On appeal. Plaintiff, by his complaint, alleged that he suffered injuries resulting from the negligent manner in which the defendant conducted a "snowmobile" race open to the admission paying public. At the close of plaintiff's case, the Justice below granted defendant's motion for a directed verdict, pursuant to M.R.C.P., Rule 50(a).

The sole issue before us on appeal is the correctness of this ruling. We conclude that the Justice was in error.

The test to be applied in determining whether a directed verdict is proper has been repeated in a long line of Maine cases.

"No citation of authority is necessary to establish the principle that in testing the propriety of a directed verdict the evidence must be viewed in the light most favorable to the party against whom the verdict is directed, and if any reasonable view of the evidence will allow recovery, the jury should act upon *104 it." Cogswell v. Warren Brothers Road Co. (Me.1967), 229 A.2d 215, 220.

With this rule in mind, we must view the evidence, "including every justifiable inference," in the light most favorable to the plaintiff so that we may decide whether by any reasonable view of this evidence a jury verdict for the plaintiff could be sustained. MacLean v. Jack (1964), 160 Me. 93, 100, 198 A.2d 1, 5.
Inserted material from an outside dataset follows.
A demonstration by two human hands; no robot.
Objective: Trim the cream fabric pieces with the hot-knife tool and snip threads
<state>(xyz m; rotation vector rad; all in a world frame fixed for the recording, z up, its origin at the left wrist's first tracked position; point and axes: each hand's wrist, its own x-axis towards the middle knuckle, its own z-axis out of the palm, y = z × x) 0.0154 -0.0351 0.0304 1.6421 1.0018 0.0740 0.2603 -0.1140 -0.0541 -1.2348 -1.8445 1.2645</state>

Upon the evidence presented, the jury would have been warranted in finding the following facts.

On February 8, 1969, Charles Boetsch, with two acquaintances, attended a snowmobile race at the Union Fairgrounds conducted under the auspices of the defendant, Rockland Jaycees. Plaintiff paid the required admission charge, received a brochure, and proceeded to the track area to watch the scheduled racing events. After he had watched one or two events, he went to the refreshment stand on the premises. While returning to the track area, his attention was diverted by an acquaintance standing near the fence. Plaintiff stopped to talk with him and after a few minutes had passed, a riderless snowmobile came over the adjacent snowbank and fence, striking and injuring the plaintiff and two others.

The scene of the accident was an "off-limits" area, just outside a curved part of the oval track. The track was separated from this area by a wire fence approximately five feet high, and had been plowed by the defendant in such a manner as to pile the snow against the fence, creating a banked curve. The plowed snow nearly equaled the fence in height.

The "off-limits" area was not designated by any visible markings (signs or rope), nor was there anyone in authority stationed in the area to prevent spectators from assembling and remaining there. However, the area was designated on a map of the track which appeared in a brochure given to each patron. On cross-examination plaintiff testified that he had seen the "off-limits" area designated on the map.

There was testimony that several loudspeaker announcements had been made during the course of the day requesting spectators to stay out of this area. However, because of the loud noise created by many unmuffled snowmobiles, the effectiveness of the loudspeaker announcements was questionable. The plaintiff testified that he never heard any such warnings. In any event, there were several people gathered in the "off-limits" area, evidencing either a general disregard for its status or a lack of knowledge of that fact. One witness testified "people would not just walk through, they had a tendency to stop in that area."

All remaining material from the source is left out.